# ASSIGNMENT
Reproduce the data below exactly. Skip the pictures.

————————

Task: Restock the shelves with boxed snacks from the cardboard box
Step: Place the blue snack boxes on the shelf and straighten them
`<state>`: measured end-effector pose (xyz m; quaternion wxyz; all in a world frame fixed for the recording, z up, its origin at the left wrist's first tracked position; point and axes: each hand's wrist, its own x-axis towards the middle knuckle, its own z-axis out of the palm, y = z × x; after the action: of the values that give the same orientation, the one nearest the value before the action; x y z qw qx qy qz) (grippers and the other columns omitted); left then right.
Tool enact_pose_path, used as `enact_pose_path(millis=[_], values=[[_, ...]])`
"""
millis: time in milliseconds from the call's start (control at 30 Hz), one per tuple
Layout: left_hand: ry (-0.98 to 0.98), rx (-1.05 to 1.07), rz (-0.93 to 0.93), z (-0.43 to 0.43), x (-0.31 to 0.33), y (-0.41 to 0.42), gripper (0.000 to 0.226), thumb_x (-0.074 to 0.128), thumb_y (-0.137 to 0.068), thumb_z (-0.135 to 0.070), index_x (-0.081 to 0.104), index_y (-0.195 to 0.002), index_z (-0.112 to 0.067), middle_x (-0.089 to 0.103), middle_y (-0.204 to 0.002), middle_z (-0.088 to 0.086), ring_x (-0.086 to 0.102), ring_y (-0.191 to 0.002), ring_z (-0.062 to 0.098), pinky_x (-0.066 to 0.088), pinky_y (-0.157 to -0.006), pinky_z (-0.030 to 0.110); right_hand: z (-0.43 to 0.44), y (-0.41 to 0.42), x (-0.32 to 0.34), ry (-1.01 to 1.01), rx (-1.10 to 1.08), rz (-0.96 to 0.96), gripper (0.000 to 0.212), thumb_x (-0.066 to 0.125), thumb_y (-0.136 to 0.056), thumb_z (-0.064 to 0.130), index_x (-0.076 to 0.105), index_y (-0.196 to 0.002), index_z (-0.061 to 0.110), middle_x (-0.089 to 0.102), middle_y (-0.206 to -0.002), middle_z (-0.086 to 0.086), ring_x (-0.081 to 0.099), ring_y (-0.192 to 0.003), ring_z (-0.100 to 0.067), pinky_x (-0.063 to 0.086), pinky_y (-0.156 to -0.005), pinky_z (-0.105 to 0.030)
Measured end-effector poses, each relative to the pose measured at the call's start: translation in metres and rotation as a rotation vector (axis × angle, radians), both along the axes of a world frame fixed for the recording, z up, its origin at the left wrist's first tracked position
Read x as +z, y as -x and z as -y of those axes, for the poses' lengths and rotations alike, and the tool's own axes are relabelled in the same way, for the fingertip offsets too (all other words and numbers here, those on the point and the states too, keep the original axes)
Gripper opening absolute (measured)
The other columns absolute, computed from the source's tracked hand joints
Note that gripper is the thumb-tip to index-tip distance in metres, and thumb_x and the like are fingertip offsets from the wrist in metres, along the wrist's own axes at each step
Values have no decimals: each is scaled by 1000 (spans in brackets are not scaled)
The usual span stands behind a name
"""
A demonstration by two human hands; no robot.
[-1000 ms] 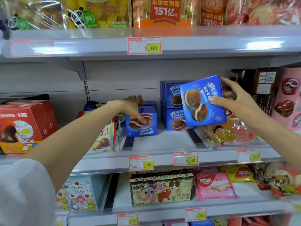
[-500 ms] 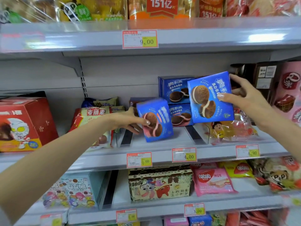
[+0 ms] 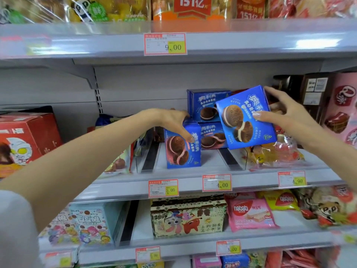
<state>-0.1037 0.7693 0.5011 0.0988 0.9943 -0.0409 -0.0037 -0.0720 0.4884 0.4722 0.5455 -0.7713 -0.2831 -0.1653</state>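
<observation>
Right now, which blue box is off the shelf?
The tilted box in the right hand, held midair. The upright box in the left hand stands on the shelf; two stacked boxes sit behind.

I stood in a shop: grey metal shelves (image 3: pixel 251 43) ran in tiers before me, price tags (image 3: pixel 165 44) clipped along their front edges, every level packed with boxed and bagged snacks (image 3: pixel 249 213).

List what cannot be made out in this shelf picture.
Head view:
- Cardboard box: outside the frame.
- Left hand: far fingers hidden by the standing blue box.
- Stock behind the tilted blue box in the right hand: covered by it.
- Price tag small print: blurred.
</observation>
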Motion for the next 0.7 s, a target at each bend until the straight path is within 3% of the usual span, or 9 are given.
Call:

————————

# SOLUTION TO THIS EXERCISE
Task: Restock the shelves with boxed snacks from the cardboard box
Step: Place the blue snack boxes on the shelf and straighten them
`<state>`: measured end-effector pose (xyz m; quaternion wxyz; all in a world frame fixed for the recording, z up, its origin at the left wrist's first tracked position; point and axes: each hand's wrist, its own x-axis towards the middle knuckle, its own z-axis out of the palm, y = z × x; after the action: of the values that give the same orientation, the one nearest the value before the action; x y z qw qx qy qz) (grippers and the other columns omitted); left then right.
Tool enact_pose_path, used as `enact_pose_path(millis=[_], values=[[_, ...]])`
"""
millis: time in milliseconds from the call's start (control at 30 Hz), one per tuple
Layout: left_hand: ry (-0.98 to 0.98), rx (-1.05 to 1.07), rz (-0.93 to 0.93), z (-0.43 to 0.43), x (-0.31 to 0.33), y (-0.41 to 0.42), gripper (0.000 to 0.226), thumb_x (-0.074 to 0.128), thumb_y (-0.137 to 0.068), thumb_z (-0.135 to 0.070), index_x (-0.081 to 0.104), index_y (-0.195 to 0.002), index_z (-0.112 to 0.067), middle_x (-0.089 to 0.103), middle_y (-0.204 to 0.002), middle_z (-0.088 to 0.086), ring_x (-0.086 to 0.102), ring_y (-0.191 to 0.002), ring_z (-0.062 to 0.098), pinky_x (-0.066 to 0.088), pinky_y (-0.157 to -0.006), pinky_z (-0.030 to 0.110); right_hand: z (-0.43 to 0.44), y (-0.41 to 0.42), x (-0.32 to 0.34), ry (-1.01 to 1.01), rx (-1.10 to 1.08), rz (-0.96 to 0.96), gripper (0.000 to 0.212), thumb_x (-0.066 to 0.125), thumb_y (-0.136 to 0.056), thumb_z (-0.064 to 0.130), index_x (-0.076 to 0.105), index_y (-0.196 to 0.002), index_z (-0.061 to 0.110), middle_x (-0.089 to 0.102), middle_y (-0.206 to -0.002), middle_z (-0.086 to 0.086), ring_x (-0.081 to 0.099), ring_y (-0.192 to 0.003), ring_z (-0.100 to 0.067), pinky_x (-0.063 to 0.086), pinky_y (-0.156 to -0.005), pinky_z (-0.105 to 0.030)
Measured end-effector poses, each relative to the pose measured at the call's start: translation in metres and rotation as a rotation vector (axis × angle, radians), both along the axes of a world frame fixed for the recording, z up, its origin at the left wrist's first tracked position
Read x as +z, y as -x and z as -y of those axes, for the poses' lengths and rotations alike, and the tool's own axes are relabelled in the same way, for the fingertip offsets too (all other words and numbers here, those on the point and the states too, keep the original axes)
Gripper opening absolute (measured)
The other columns absolute, computed from the source's tracked hand joints
Note that gripper is the thumb-tip to index-tip distance in metres, and thumb_x and the like are fingertip offsets from the wrist in metres, along the wrist's own axes at each step
Values have no decimals: each is scaled by 1000 (spans in brackets are not scaled)
The usual span stands behind a name
"""
A demonstration by two human hands; no robot.
[-1000 ms] 
[-500 ms] 
[+0 ms] 
<state>-0.1037 0.7693 0.5011 0.0988 0.9943 -0.0409 -0.0037 -0.0720 0.4884 0.4722 0.5455 -0.7713 -0.2831 -0.1653</state>
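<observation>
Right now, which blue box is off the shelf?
The tilted box in the right hand, held midair. The upright box in the left hand stands on the shelf; two stacked boxes sit behind.

I stood in a shop: grey metal shelves (image 3: pixel 251 43) ran in tiers before me, price tags (image 3: pixel 165 44) clipped along their front edges, every level packed with boxed and bagged snacks (image 3: pixel 249 213).

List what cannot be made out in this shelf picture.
Head view:
- Cardboard box: outside the frame.
- Left hand: far fingers hidden by the standing blue box.
- Stock behind the tilted blue box in the right hand: covered by it.
- Price tag small print: blurred.
</observation>
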Motion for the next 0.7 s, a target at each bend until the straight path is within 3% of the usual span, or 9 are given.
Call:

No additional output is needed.